Maybe you’re just not the hookup type. Greg’s words echoed in her mind. If she wasn’t the hookup type, and she wasn’t the relationship type—at least not for a good long while—what did that leave her?
Chapter Eleven
Dax was strolling along College Street after the second Godfather movie, wanting to stretch his legs before settling in for the final installment. In truth, he was considering bailing. The first two were rightly classics, the third more uneven, in his opinion. And it was late. He was going to have to stay at the condo as he would miss the last ferry. But he was a completist. The same part of his brain that saw patterns in data and had propelled him to success in the software industry didn’t like the idea of leaving before the trilogy was over. Still, he wished he had time to grab a drink before the last movie started. A beer would be just the thing to make the last movie more interesting.
“Dax! Hi!”
Or, there was always Amy.
Amy, strolling down College in tight jeans, red heels, and a flowing, sleeveless white blouse, looking like a siren moonlighting as a Calvin Klein model. He squinted past her, looking for evidence of Mr. Crest Whitestrips. He glanced at his watch. It was only ten thirty. Was it possible the date was already over? Or maybe she really was serious about keeping things casual, and she’d already…gotten what she’d been looking for. Judging by the big grin on her face as she ambled to a stop in front of him, he feared she had. “What happened to the Tinder guy?”

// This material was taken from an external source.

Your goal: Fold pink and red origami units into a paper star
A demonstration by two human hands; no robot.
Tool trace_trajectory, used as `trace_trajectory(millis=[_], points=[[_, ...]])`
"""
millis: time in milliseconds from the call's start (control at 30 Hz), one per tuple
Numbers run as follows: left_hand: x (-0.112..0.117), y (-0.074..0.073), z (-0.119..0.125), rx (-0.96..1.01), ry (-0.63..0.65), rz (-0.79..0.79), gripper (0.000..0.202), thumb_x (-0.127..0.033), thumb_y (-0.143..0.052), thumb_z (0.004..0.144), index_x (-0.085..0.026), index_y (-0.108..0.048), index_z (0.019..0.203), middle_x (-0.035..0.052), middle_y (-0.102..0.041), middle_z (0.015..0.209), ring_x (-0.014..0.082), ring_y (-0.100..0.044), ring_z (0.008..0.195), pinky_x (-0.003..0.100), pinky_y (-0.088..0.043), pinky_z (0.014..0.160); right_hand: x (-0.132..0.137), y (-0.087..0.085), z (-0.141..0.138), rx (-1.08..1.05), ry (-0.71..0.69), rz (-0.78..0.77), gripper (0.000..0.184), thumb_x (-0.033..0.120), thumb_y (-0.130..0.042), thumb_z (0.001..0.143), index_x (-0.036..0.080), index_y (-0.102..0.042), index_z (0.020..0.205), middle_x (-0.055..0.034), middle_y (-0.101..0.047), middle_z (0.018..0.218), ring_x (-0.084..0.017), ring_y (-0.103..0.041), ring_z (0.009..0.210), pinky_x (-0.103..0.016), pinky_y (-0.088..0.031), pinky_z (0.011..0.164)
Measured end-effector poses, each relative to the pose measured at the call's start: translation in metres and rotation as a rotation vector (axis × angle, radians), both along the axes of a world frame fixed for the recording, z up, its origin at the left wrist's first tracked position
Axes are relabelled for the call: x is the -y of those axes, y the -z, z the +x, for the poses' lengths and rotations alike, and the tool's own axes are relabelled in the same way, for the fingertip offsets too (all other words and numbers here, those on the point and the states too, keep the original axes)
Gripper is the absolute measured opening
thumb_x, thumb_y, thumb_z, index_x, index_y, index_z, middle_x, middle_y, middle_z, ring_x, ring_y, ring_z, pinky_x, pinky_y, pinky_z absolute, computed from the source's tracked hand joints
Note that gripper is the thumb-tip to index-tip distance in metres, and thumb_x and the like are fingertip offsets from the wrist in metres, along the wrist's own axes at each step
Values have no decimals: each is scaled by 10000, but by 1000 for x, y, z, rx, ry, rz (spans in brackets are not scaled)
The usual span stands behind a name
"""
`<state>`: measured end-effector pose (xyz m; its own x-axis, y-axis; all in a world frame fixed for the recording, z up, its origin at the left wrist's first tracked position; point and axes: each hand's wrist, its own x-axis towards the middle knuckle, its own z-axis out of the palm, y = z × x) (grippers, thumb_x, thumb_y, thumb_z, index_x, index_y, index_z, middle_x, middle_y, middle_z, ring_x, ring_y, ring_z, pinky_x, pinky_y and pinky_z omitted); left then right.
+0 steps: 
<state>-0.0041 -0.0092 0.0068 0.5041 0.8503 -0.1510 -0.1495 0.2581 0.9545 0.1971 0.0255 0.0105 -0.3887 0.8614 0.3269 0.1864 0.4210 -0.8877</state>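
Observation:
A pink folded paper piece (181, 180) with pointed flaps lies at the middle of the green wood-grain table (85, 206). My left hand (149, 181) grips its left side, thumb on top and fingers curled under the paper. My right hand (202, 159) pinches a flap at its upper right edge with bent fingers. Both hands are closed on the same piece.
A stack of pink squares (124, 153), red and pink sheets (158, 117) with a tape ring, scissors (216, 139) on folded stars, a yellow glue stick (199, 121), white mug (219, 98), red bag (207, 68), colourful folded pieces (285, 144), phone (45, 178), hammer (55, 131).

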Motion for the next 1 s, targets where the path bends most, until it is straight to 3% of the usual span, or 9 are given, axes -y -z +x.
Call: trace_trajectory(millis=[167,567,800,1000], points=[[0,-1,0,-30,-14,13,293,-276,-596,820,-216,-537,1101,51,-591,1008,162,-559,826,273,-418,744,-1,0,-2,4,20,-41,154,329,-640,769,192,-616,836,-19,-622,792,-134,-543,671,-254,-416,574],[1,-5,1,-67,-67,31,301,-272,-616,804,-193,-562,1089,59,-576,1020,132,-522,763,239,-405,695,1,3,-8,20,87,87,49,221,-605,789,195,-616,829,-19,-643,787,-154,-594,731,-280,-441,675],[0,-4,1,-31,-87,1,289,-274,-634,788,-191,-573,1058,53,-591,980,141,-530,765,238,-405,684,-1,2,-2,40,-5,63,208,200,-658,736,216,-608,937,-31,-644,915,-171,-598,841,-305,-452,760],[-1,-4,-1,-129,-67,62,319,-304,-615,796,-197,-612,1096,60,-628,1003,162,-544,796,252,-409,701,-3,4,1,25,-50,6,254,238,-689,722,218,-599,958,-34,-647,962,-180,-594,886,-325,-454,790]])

“Oh, he lives just up Grace Street,” she said, gesturing over her shoulder. He refrained from pointing out that that didn’t answer his question at all. She tilted her head back to look at the marquee above them. “Oh—it’s Godfather night! How was it?”
“The third one is just about to start.”
“I never saw that one. Only the first two.”
“The first two are by far superior. Francis Ford Coppola reportedly said that the first two were part of a series and this one was meant to be a semi-stand-alone epilogue, but the studio made him label it the third. It’s not really my favorite, but I have this weird compulsion to finish what I start, so I have to stay.” He was going to regret this, but… “You want to join me?”
She grinned. “Are there any horse heads in this one?”
“Nope. You’re safe on the horse head front.”
“Well, that’s a bummer. I actually loved the horse head. In a horror movie sort of way, I mean. I don’t think I’ve ever been so startled by something. Somehow, even though I was watching it almost twenty years after it came out and it’s a pop-culture touchstone, I didn’t know it was coming. Anyway, I think it was the best part of the movie.”
“You surprise me, Amy Morrison.”
She looked genuinely perplexed. “Why?”
“I don’t know many women who would get so excited about the prospect of a bloody horse’s head plopped onto someone’s bed.”
She shrugged. “Okay, well, I’m in. Date ended early anyway.”
“But you went to his house.” He didn’t want to ask. But he couldn’t not ask.
She sighed theatrically as she followed him into the theater. “Don’t ask.”
Can’t not ask—already established that. But maybe he’d weasel it out of her later. “I’m going to get some popcorn. Want some?”
She wrinkled her nose. “I’m not really a popcorn person.”
“How can you not be a popcorn person? Everyone likes popcorn. Especially movie popcorn.”
“It’s not that I dislike it.” She sidled up to the glass display cabinet. “I just like candy more.”
Once they were settled into their seats in the almost-empty theater, she ripped into her candy.
“You don’t even want a bite?” he asked, holding his popcorn bag in front of her.